=== Exercise ===
Of all the entries below, retype only the lines from the one with "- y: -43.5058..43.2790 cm" through the one with "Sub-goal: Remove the", exactly as they appear.

=== Items from a dataset ===

┌──

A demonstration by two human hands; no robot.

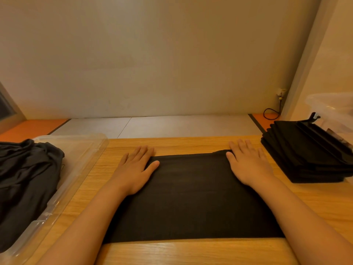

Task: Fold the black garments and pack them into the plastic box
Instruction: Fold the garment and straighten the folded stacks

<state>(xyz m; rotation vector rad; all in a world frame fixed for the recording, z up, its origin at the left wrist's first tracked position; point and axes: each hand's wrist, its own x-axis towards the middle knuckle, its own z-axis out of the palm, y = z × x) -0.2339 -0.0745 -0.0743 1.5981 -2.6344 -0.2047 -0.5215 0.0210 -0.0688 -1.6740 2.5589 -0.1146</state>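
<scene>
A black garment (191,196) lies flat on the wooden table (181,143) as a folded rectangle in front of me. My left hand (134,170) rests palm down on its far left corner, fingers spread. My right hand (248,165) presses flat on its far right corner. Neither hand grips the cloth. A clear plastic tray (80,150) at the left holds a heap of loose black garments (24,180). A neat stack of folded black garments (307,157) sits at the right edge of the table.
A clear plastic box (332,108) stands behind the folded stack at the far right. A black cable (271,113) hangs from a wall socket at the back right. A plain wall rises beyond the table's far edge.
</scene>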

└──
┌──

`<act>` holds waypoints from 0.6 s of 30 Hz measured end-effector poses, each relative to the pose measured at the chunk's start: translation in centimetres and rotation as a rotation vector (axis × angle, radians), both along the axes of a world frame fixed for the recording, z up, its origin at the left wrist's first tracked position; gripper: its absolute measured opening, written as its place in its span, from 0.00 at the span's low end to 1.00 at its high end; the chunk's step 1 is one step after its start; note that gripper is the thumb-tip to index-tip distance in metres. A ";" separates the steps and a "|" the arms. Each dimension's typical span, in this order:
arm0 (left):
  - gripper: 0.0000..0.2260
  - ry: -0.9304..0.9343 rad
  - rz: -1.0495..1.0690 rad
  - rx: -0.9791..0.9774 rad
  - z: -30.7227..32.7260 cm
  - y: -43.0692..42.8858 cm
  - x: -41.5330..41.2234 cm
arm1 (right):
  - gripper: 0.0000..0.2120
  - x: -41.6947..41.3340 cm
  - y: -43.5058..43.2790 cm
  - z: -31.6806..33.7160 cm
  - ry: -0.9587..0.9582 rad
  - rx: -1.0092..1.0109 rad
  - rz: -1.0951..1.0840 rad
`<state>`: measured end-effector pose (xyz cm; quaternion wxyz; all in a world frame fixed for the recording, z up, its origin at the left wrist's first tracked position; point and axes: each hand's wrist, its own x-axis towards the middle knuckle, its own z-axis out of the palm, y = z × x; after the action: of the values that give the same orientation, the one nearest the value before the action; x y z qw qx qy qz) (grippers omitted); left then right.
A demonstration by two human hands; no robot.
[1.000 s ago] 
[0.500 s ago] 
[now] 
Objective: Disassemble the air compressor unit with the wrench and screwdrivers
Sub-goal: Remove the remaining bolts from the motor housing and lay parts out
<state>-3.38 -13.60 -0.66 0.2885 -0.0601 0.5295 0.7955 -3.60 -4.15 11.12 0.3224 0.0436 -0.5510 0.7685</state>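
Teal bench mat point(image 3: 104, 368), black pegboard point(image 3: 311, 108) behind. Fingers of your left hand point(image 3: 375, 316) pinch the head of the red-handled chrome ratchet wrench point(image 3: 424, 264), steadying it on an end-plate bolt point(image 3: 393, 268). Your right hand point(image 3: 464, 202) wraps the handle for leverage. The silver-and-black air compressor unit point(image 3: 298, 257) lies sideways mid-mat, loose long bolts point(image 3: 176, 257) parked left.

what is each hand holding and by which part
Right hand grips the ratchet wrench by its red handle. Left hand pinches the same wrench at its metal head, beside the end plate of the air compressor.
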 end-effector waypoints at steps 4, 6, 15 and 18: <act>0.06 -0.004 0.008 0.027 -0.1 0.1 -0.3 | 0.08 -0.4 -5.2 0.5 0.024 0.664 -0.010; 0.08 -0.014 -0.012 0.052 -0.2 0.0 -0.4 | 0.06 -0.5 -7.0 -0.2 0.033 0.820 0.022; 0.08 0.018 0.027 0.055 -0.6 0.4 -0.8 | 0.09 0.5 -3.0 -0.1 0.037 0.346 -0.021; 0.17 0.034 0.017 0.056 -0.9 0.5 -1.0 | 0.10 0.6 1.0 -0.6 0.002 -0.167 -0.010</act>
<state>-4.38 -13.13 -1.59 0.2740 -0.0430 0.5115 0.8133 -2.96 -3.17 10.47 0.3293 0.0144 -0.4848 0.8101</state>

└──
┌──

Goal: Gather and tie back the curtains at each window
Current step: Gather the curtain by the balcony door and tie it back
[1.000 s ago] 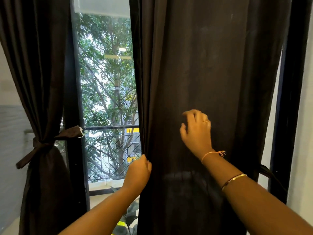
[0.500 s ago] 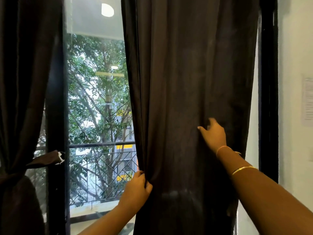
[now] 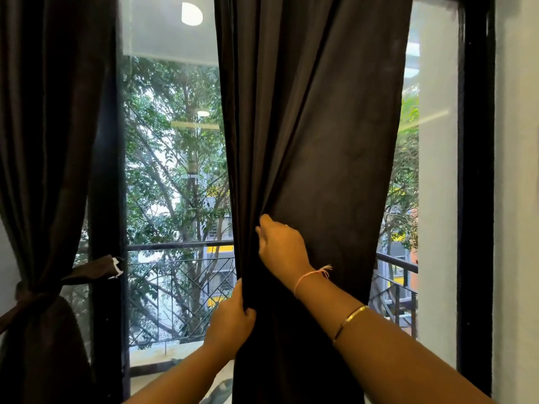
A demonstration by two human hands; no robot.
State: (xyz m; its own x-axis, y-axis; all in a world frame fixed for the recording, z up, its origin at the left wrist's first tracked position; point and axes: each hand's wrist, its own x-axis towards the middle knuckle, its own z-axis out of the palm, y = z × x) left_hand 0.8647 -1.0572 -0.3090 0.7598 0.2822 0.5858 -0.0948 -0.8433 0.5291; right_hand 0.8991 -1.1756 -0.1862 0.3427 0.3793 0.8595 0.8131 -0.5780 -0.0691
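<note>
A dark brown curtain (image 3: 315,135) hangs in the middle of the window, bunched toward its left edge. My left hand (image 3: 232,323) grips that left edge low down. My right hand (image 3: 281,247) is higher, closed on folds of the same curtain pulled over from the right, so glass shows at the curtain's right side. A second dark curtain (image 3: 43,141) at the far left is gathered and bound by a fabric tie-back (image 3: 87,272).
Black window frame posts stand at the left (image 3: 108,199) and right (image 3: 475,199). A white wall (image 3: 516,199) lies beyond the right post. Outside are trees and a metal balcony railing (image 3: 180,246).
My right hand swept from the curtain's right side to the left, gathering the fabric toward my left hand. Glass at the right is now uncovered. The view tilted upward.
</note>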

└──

=== Solution to this task ===
  - y: -43.5058..43.2790 cm
  - z: -31.6806..33.7160 cm
  - ry: -0.9587..0.9582 rad
  - rx: -1.0092..1.0109 rad
  - rz: -1.0951..1.0840 rad
`<state>`: measured end-effector pose (xyz cm; quaternion wxyz; all in a world frame fixed for the recording, z up, its origin at the left wrist's first tracked position; point and axes: each hand's wrist, its own x-axis towards the middle knuckle, its own z-axis out of the palm, y = z × x; after the action: of the values that give the same orientation, the one nearest the value before the action; x y z qw qx qy qz) (grippers omitted); left then right.
A demonstration by two human hands; no robot.
[1.000 s ago] 
[0.500 s ago] 
[now] 
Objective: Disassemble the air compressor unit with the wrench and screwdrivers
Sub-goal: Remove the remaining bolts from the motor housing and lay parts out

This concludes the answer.